The Resurrection of Jesus Christ is the greatest news, the most powerful victory, the world has ever seen. But we fail to live that way when we leave the Resurrection’s power for the end of life. If we lived in the present reality of the Resurrection, we would be living in the present reality of God’s Kingdom, with all the resources – wells of love drawn from the source, infinite wisdom and understanding, compassion and passion for the least and the lost, the joy of Christ Himself, and most of all, the transfigured life of Kingdom possibilities and potential.
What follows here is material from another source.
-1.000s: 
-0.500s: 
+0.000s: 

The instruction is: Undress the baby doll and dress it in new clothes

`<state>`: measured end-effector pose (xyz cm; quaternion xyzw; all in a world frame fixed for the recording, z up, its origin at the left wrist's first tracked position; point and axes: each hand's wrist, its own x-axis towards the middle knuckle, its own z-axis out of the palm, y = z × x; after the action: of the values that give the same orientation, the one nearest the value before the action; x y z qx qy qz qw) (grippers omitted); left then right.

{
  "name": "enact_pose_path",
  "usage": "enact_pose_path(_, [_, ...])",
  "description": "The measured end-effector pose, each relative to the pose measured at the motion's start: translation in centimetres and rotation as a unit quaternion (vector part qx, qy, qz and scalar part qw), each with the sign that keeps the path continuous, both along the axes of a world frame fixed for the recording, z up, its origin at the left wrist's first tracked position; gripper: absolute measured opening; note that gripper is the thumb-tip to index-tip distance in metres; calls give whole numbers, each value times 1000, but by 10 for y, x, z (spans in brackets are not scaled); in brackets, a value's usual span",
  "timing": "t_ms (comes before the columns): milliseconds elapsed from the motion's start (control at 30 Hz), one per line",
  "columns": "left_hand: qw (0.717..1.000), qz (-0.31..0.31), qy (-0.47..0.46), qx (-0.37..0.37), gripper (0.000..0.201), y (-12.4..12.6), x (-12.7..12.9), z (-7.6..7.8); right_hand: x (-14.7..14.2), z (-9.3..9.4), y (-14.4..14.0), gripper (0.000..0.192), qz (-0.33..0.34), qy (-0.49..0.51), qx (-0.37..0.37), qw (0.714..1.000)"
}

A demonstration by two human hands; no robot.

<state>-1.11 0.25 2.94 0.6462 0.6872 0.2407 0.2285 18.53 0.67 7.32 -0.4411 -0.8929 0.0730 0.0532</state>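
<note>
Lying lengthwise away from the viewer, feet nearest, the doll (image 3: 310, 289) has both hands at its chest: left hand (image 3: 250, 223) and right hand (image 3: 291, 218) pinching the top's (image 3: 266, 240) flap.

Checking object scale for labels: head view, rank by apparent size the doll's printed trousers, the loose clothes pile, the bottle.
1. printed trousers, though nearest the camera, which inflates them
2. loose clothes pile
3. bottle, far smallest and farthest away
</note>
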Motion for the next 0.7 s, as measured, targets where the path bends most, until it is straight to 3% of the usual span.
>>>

We could be beacons of light to a confused, angry, and lost world, or we could be the same as everyone else in this generation, dependent upon political gains and losses and triumphs of human will.


The women walked to the grave in the dark moments before dawn, steeped in despair for all they had lost, grieving for the Man they loved, angry at Jewish and Roman leadership willing to crucify Him, unable to see any good achieved by His death, and without possibilities for the future, having invested their lives in Him. But with the coming of the dawn, they found an empty tomb and a Risen Lord – so far beyond their expectations that they could not have imagined the possibility. Yet, nonetheless, He rose. Jesus rose from the dead and lived still! Lived magnificently, so perfectly beautified and imbued with Divine life so as to be unrecognizable.


That is the living hope we have, born of the Resurrection and the power of God to bring forth victory and profound good, boundless good, in the middle of the muddle of human life. In whatever circumstances that darken our lives, the present reality of the Resurrection is the dawn of new life, new possibilities, new dreams, and new hope. The Resurrection is the promise for every human being ever born for all of time in every nation, race, and tribe. We, God’s children, ought to be living beacons of light and purveyors of love and hope in the midst of a world trapped in darkness of endless of night. To do so, we first must become a people of the new dawn who live in the present reality of Resurrection.


Christ is Risen! He is Risen, indeed!